People and communities who have been most impacted by COVID-19 and have lower vaccine rates might face stigma. OPH has developed guidelines on how to avoid stigmatizing language when communicating about COVID-19.Please take a moment to review OPH’s position statement on stigma.
- The map provides a snapshot of cumulative COVID-19 vaccination among Ottawa residents based on geography established by the Ottawa Neighbourhood Study (https://www.neighbourhoodstudy.ca/). Data are current as of May 09, 2022.
- The neighbourhoods reflect where people live (by their postal code), they do not necessarily reflect where residents received their vaccine.
- Data were extracted by OPH from COVaxON, the provincial asset for recording vaccinations administered in Ontario, using intellihealth Ontario. COVaxON allows for continuous prospective and retrospective updates of vaccination information. For this reason, these data are a snapshot in time, reflect the most accurate information that OPH has at the time of reporting, and may differ from other sources.
- Residents are attributed to neighbourhoods based on their postal code and, if postal code is missing, on their address, if available. Residents with a postal code that straddles more than one neighbourhood are allocated to neighbourhoods based on the relative size of the population residing in each of the straddled neighbourhoods. If there is no postal code or address information for an individual believed to reside in Ottawa, the resident is not attributed to a neighbourhood. For this reason, the number of first doses administered by neighbourhood does not sum to the total number of first doses administered among all Ottawa residents.
- In rural settings, the geographic boundaries of postal codes may span multiple health units. Since a client cannot be shared between health units, each postal code is attributed to a specific health unit by the Ministry of Health.
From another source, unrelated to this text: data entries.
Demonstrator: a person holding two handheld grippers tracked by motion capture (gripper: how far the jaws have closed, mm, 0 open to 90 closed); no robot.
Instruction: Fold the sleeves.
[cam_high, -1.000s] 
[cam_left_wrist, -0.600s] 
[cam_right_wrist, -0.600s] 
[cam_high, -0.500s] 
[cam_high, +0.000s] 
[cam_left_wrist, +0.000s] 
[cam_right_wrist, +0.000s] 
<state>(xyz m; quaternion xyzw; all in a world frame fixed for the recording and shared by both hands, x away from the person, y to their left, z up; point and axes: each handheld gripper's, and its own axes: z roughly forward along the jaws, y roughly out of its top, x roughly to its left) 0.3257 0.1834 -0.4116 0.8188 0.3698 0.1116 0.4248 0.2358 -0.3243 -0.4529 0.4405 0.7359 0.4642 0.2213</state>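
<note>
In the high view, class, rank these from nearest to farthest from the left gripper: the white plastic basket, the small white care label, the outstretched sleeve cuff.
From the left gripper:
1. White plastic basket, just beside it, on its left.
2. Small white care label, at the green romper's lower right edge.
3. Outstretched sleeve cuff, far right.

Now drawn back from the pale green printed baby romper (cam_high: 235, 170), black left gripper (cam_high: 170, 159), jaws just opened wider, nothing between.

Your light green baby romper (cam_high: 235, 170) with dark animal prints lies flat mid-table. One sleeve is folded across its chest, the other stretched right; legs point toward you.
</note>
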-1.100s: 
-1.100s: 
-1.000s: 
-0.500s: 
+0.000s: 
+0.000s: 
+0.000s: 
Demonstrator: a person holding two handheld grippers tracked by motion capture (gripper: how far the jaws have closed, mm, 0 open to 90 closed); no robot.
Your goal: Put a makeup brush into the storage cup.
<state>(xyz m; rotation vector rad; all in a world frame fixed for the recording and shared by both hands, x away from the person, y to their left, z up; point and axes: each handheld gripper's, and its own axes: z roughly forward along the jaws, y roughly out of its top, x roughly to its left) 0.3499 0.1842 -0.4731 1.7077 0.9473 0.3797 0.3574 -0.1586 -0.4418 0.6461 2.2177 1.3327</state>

This can cause artificially higher or lower vaccination rates in rural neighbourhoods as some non-Ottawa residents will be attributed to rural Ottawa neighbourhoods and some rural Ottawa residents will be attributed to other health units (i.e. excluded from our Ottawa resident counts), respectively. For these reasons, we are continuously monitoring and reviewing neighbourhood attributions in rural neighbourhoods using a client’s residential address, when available, and working with neighbouring health units to identify incorrectly attributed clients.
- Estimates of the number of residents 5 years of age and older (5+) and 18 years of age and older (18+), by ONS neighbourhood, are based on data from the Registered Persons Database (RPDB), which has basic demographic information for anyone who has an Ontario health card number and had contact with the health care system within 9 years or contact within 3 years for individuals 65 years and older. These estimates reflect the neighbourhood populations as of September 1, 2021. Estimation of these neighbourhood populations was provided by the Institute for Clinical Evaluative Sciences (ICES), which is funded by the Ontario Ministry of Health. Parts of this material are based on data and information compiled and provided by Ontario Ministry of Health, the Canadian Institute for Health Information and Public Health Ontario. The analyses, conclusions, opinions and statements expressed herein are solely those of the authors and do not reflect those of ICES, the OHDP, the funding or data sources; no endorsement is intended or should be inferred.
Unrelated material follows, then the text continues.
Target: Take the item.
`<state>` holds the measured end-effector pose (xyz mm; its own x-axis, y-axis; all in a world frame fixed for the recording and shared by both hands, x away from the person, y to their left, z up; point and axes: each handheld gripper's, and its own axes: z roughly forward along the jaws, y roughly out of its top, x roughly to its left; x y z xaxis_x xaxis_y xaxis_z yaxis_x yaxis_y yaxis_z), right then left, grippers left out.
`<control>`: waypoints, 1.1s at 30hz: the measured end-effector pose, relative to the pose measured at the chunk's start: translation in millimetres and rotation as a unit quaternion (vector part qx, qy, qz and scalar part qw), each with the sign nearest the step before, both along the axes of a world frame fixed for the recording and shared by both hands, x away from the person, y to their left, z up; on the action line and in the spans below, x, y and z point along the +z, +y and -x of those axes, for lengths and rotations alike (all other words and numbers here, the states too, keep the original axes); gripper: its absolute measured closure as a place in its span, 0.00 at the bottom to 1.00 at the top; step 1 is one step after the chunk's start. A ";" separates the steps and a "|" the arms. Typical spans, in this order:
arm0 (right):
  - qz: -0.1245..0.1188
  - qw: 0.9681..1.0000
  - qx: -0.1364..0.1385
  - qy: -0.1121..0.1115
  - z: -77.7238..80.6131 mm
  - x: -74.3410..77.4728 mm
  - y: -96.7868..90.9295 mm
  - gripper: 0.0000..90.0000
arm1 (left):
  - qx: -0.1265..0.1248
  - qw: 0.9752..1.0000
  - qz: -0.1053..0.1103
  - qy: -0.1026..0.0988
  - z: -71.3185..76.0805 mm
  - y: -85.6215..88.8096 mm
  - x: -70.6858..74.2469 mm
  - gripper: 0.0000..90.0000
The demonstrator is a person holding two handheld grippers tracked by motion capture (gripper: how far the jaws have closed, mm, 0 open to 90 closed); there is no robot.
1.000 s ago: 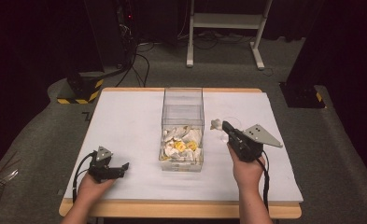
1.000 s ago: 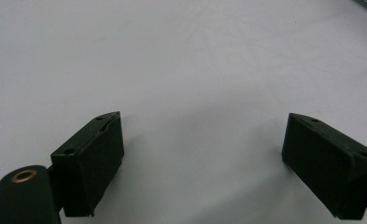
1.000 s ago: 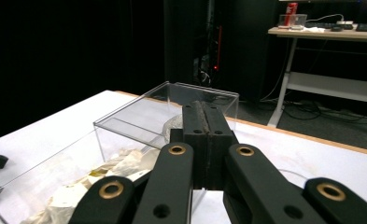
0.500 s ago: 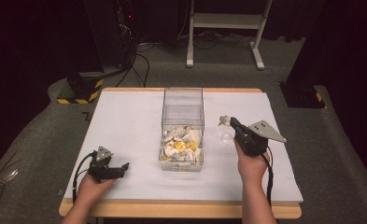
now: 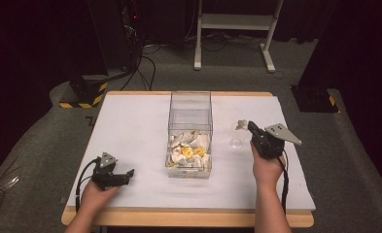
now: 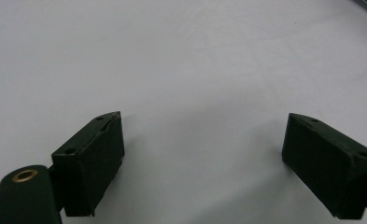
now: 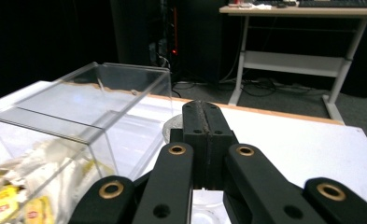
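A clear plastic box [image 5: 190, 116] stands mid-table, holding white and yellow packets [image 5: 191, 151]. My right gripper [image 5: 247, 127] hovers just right of the box, jaws pressed together, with a small pale piece [image 5: 241, 124] sticking out at their tip. A clear round thing [image 5: 235, 142] lies below the tip; I cannot tell whether it hangs or rests. In the right gripper view the shut gripper [image 7: 204, 109] points past the box [image 7: 78, 121], with the pale piece [image 7: 172, 127] at its left. My left gripper [image 5: 128, 175] rests open on the table at the front left, its jaws [image 6: 202, 158] wide apart over bare white surface.
The white table top [image 5: 130, 126] has a wooden front edge [image 5: 179, 217]. Behind the table stand a white desk frame [image 5: 232, 29], cables, and a black-and-yellow base [image 5: 84, 92] at the back left. Another dark base [image 5: 315, 97] sits at the back right.
My right gripper has moved to the right, away from the box and slightly down, carrying the pale piece at its tip. The left gripper has stayed put.
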<state>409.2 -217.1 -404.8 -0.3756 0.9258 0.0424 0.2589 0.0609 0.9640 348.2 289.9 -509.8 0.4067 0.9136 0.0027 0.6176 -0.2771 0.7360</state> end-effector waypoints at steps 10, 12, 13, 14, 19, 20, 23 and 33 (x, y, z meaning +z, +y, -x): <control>0.011 1.000 -0.010 0.024 -9.8 -14.4 -0.9 1.00 | 0.000 1.000 0.000 -0.001 0.1 -0.1 0.0 0.15; 0.012 0.999 -0.014 0.029 -11.9 -17.9 -0.7 1.00 | 0.000 1.000 0.000 -0.001 0.1 -0.1 0.0 0.15; 0.012 0.999 -0.013 0.034 -13.5 -20.3 -0.7 1.00 | 0.000 1.000 0.000 0.000 0.2 -0.1 0.0 0.15; 0.015 0.999 -0.014 0.037 -14.3 -21.6 -0.5 1.00 | 0.000 1.000 0.000 -0.001 0.1 -0.1 0.0 0.15; 0.022 0.999 -0.011 0.049 -18.8 -28.3 2.2 1.00 | 0.001 1.000 -0.001 -0.001 0.2 -0.2 0.0 0.15; 0.023 0.998 -0.013 0.050 -19.6 -29.2 2.9 1.00 | 0.000 1.000 0.000 -0.001 0.2 -0.3 -0.1 0.15; 0.026 0.998 -0.010 0.055 -22.3 -31.7 4.5 1.00 | 0.001 1.000 0.000 -0.001 0.2 -0.2 0.0 0.15; 0.026 0.998 -0.012 0.054 -24.0 -33.3 7.0 0.90 | 0.001 1.000 0.000 -0.001 0.2 -0.1 -0.1 0.15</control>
<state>433.2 -210.1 -438.1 -0.3490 0.9366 0.0328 0.3635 0.1030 0.9259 348.0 289.7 -509.9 0.4054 0.9141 0.0041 0.6164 -0.2767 0.7372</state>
- The total 2020 5+ and 18+ population for Ottawa is based on the 2020 estimate from the 2016 Canadian Census and was downloaded from IntelliHealth, Ontario Ministry of Health, on November 29, 2021. Because of the different population data sources, neighbourhood populations and vaccinations will not sum to the totals for Ottawa.
- Rates calculated from very low numbers of vaccinations are unstable and should be interpreted with caution. Rates calculated from very low numbers of vaccinations fluctuate so much that we cannot use them to compare different areas or make predictions over time. For this reason, vaccination coverage is not presented for neighbourhoods with populations of less than 1,000 or for which the total number vaccinated is less than 5.